* **COLLECTED MATERIAL**
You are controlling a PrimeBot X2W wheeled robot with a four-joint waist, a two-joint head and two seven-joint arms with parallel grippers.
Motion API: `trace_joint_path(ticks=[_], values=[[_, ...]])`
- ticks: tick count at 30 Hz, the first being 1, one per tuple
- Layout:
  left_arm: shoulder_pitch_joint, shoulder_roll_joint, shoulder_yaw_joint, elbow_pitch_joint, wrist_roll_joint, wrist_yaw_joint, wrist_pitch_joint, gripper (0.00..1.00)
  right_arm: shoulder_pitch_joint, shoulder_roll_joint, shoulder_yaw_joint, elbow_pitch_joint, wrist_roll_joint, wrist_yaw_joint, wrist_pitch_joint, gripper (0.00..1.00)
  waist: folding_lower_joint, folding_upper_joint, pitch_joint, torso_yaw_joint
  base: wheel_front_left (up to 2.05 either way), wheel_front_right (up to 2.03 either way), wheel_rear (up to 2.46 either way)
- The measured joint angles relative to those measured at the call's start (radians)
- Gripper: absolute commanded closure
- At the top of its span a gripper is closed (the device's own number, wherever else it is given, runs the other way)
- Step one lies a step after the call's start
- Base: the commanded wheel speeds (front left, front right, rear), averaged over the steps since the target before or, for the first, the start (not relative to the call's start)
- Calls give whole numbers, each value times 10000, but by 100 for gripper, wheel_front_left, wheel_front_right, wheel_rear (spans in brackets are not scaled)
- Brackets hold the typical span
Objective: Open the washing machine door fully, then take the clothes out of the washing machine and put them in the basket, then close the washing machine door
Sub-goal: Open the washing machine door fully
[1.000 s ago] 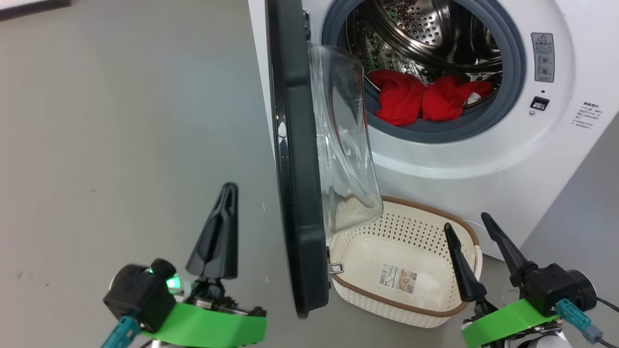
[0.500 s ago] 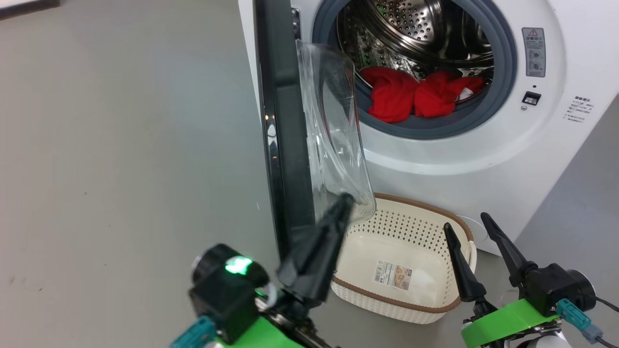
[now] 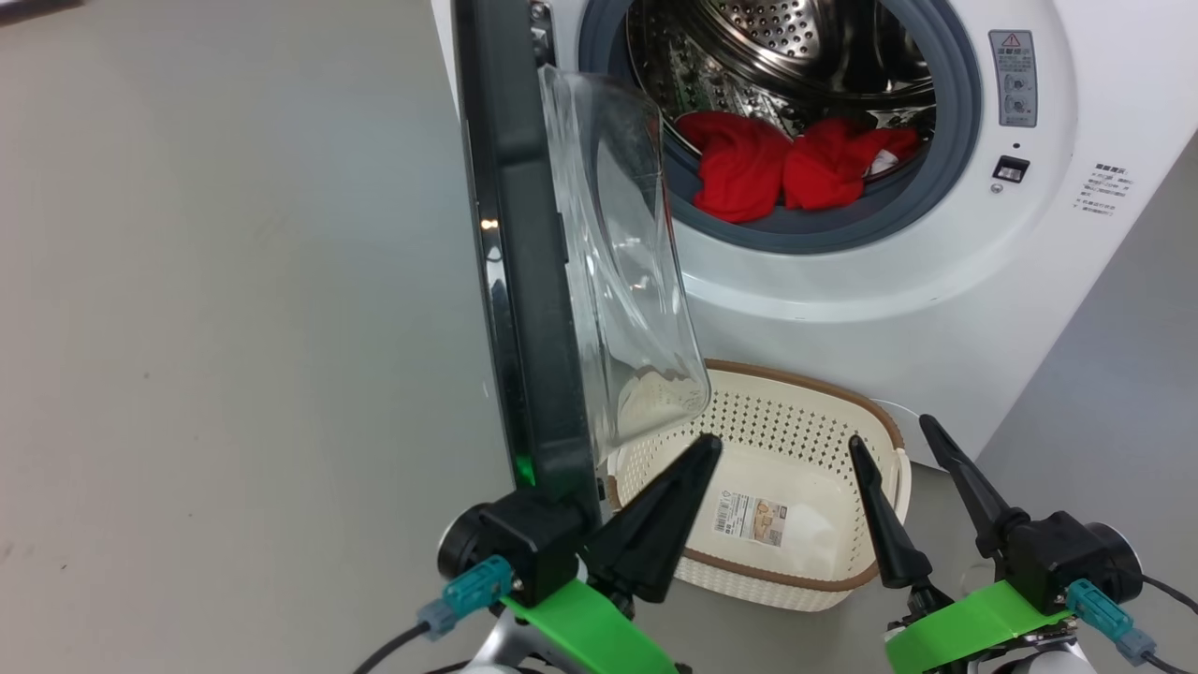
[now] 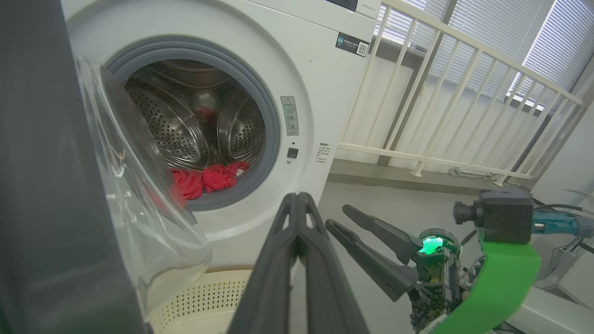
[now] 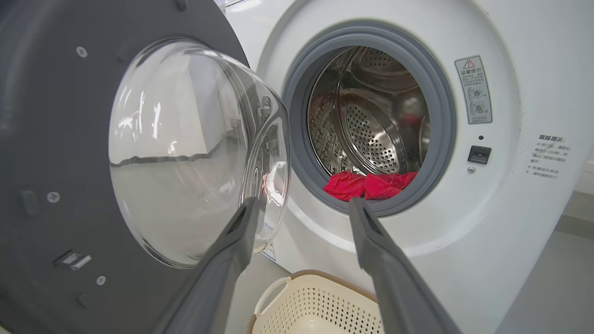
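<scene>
Black-rimmed round glass door (image 3: 524,281) open; red fabric clothes (image 3: 777,168) at the steel drum (image 3: 796,47)'s front edge.
My left gripper (image 3: 707,445) is pinched closed, my right gripper (image 3: 889,432) spread wide.

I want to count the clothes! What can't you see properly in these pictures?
- Head view: the clothes are bunched together, so their count is unclear.
- Head view: the washing machine door and the left gripper hide part of the basket.
- Right wrist view: the basket is cut off by the bottom edge.

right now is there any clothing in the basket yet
No, the basket holds just its paper label, while the red clothes lie inside the washing machine.
</scene>
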Motion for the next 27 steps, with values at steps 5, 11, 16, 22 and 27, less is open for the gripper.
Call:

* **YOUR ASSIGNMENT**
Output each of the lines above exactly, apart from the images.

* **SOLUTION FOR THIS TASK**
You are controlling a PrimeBot X2W wheeled robot with a four-joint waist, a two-joint head and two seven-joint arms with parallel grippers.
Motion API: `trace_joint_path(ticks=[_], values=[[_, ...]])`
- ticks: tick count at 30 Hz, the first being 1, one per tuple
- Layout:
  left_arm: shoulder_pitch_joint, shoulder_roll_joint, shoulder_yaw_joint, elbow_pitch_joint, wrist_roll_joint, wrist_yaw_joint, wrist_pitch_joint, gripper (0.00..1.00)
  right_arm: shoulder_pitch_joint, shoulder_roll_joint, shoulder_yaw_joint, elbow_pitch_joint, wrist_roll_joint, wrist_yaw_joint, wrist_pitch_joint, gripper (0.00..1.00)
  waist: folding_lower_joint, folding_upper_joint, pitch_joint, torso_yaw_joint
  base: wheel_front_left (up to 2.05 either way), wheel_front_right (up to 2.03 either way), wheel_rear (up to 2.46 either way)
- The measured joint angles relative to those measured at the call's start (radians)
- Gripper: absolute commanded closure
- At the top of its span a gripper is closed (the device's own number, wherever else it is given, runs the other way)
- Step one lies a step after the call's start
- Base: the commanded wheel speeds (front left, front right, rear), averaged over the steps since the target before or, for the first, the start (not relative to the call's start)
- Calls give whole numbers, each value times 10000, but by 100 for gripper, wheel_front_left, wheel_front_right, wheel_rear (spans in brackets are not scaled)
- Brackets hold the typical span
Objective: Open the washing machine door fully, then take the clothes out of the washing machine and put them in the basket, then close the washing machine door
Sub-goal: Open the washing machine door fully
[1.000 s ago] 
[0.500 s ago] 
[now] 
[now] 
[now] 
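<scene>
Black-rimmed round glass door (image 3: 524,281) open; red fabric clothes (image 3: 777,168) at the steel drum (image 3: 796,47)'s front edge.
My left gripper (image 3: 707,445) is pinched closed, my right gripper (image 3: 889,432) spread wide.

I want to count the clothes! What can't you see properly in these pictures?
- Head view: the clothes are bunched together, so their count is unclear.
- Head view: the washing machine door and the left gripper hide part of the basket.
- Right wrist view: the basket is cut off by the bottom edge.

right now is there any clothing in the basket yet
No, the basket holds just its paper label, while the red clothes lie inside the washing machine.
</scene>
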Motion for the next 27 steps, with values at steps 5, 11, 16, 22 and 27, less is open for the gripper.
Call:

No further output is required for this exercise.